EXERCISE PROMPT — Lines that include the word "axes" should be copied from the listing that follows.

DATA BELOW —
☆ ☆ ☆
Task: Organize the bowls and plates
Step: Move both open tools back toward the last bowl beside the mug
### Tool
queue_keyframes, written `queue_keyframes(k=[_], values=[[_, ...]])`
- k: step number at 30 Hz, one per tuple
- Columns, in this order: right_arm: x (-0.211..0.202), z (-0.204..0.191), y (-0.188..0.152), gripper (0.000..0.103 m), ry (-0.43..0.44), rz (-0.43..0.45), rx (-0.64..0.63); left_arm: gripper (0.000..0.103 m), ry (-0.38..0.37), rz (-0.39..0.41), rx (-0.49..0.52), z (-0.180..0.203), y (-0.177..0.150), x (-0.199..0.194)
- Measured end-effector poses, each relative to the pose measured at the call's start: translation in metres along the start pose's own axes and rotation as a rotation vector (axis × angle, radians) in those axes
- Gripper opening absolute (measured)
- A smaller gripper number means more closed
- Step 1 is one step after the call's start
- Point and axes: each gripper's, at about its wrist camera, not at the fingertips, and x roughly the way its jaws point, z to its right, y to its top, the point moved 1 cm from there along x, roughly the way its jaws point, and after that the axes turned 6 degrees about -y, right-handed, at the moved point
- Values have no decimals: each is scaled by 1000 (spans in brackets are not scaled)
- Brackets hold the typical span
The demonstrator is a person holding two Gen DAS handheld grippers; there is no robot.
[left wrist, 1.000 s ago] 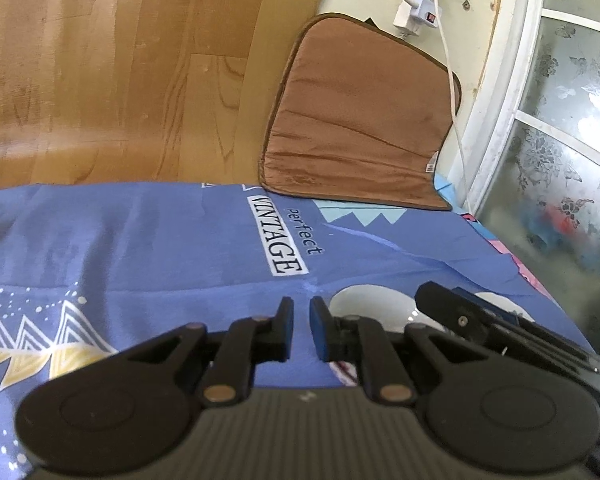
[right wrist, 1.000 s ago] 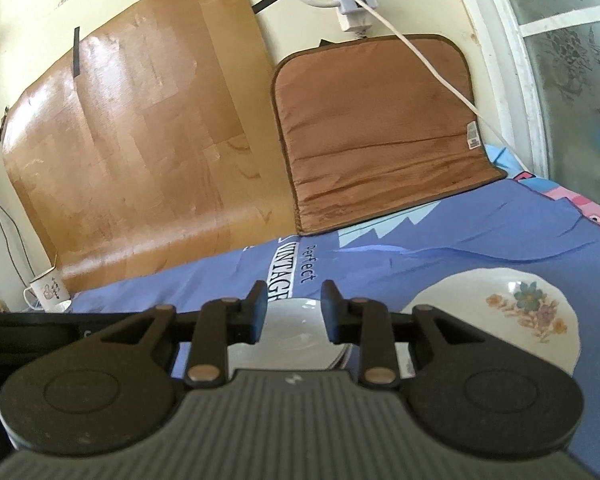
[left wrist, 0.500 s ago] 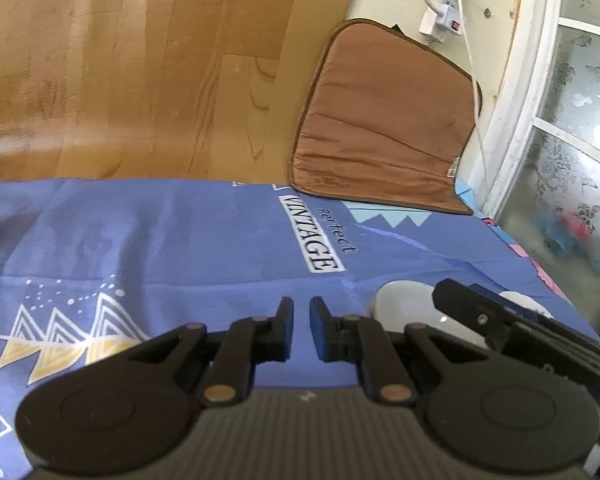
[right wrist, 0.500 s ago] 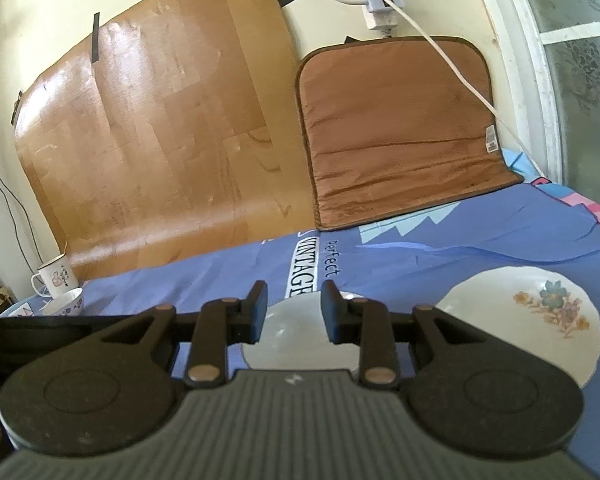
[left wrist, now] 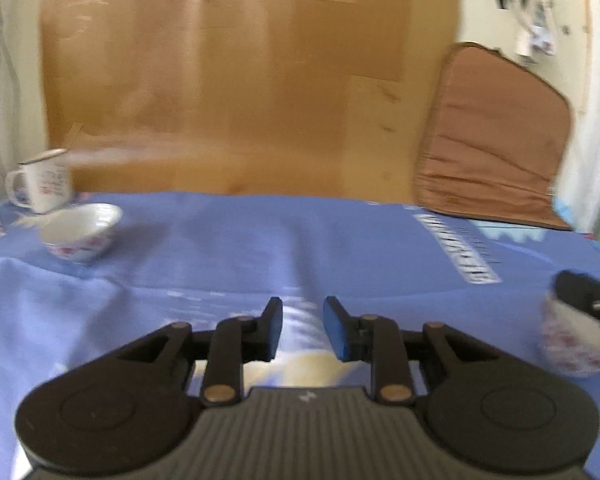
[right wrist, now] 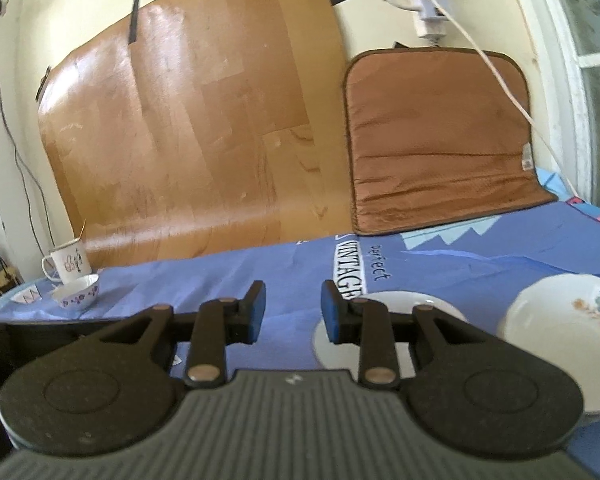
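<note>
Two grippers are at work over the blue cloth [right wrist: 240,276], and both are empty-handed. The left gripper [left wrist: 302,328] has swung away from the white plates toward the left end of the cloth, where a small patterned bowl [left wrist: 80,231] now shows just beside an enamel mug [left wrist: 42,184]; its jaws, nearly shut a moment ago, have just been opening, with only cloth between them. The right gripper [right wrist: 292,312] has its jaws parted as before and grips nothing; the plain white plate [right wrist: 396,308] lies low behind its right finger, the flowered plate [right wrist: 572,332] further right. My guess is the left hand is going for that stray bowl to bring it across to the plates.
</note>
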Motion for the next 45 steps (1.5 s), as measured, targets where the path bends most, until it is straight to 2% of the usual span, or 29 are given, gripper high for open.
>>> queue_keyframes(k=[4,9,13,16,19,21,26,35,45], values=[[8,-19,2,33,22,13,-33,24,69,36,-11,-36,6,-1],[28,-52,7,33,81,40,-94,30,166,135,-13,-75,16,-6],[45,-78,8,33,130,66,-143,30,211,165,-70,-103,14,-7],[57,-91,5,33,148,62,-156,30,207,144,-141,-118,10,1],[64,-98,-5,33,155,44,-169,33,193,158,-175,-126,10,-1],[69,-99,-7,34,157,7,-181,34,186,155,-179,-126,10,0],[69,-87,-4,40,162,-5,-104,35,174,143,-175,-125,7,-1],[80,-73,-6,42,175,-92,13,37,172,142,-195,-129,7,-1],[81,-72,-7,49,185,-103,43,41,214,165,-213,-132,7,-5]])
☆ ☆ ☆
EXERCISE RESULT —
- Measured end-effector poses, each relative to the pose measured at the call's start: translation in metres along the start pose's own axes and rotation as a rotation vector (axis × angle, radians) in those axes
- Point and axes: each gripper's, at about its wrist camera, not at the fingertips, and x roughly the way its jaws point, z to its right, y to its top, the point moved 1 cm from there along x, roughly the way its jaws point, and after that the axes turned 6 degrees about -y, right-handed, at the moved point

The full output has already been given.